Give an exact copy of the lines from the beginning of the listing below to the "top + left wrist" line, inclusive.
-- -- --
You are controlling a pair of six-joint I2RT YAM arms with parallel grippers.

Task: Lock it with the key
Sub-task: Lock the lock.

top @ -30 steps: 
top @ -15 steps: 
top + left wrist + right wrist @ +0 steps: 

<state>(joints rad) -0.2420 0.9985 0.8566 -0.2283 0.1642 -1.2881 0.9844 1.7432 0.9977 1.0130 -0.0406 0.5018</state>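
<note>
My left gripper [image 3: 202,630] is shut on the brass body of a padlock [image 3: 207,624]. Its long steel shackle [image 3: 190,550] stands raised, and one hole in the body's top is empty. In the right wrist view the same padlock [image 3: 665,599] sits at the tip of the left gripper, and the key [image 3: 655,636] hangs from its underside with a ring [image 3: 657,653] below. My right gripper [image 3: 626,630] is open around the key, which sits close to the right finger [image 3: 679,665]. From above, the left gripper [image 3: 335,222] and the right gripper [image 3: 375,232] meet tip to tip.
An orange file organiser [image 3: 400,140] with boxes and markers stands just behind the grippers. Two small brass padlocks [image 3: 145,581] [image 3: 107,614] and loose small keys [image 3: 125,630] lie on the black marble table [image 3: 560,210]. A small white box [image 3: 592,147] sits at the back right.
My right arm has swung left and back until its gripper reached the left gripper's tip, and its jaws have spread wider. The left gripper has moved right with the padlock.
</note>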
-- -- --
» Your solution:
You are controlling a pair of six-joint I2RT YAM arms with parallel grippers.

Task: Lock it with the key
Sub-task: Lock the lock.

top @ -30 steps: 
top @ -15 steps: 
top + left wrist + right wrist @ +0 steps: 

The required output has now been supplied.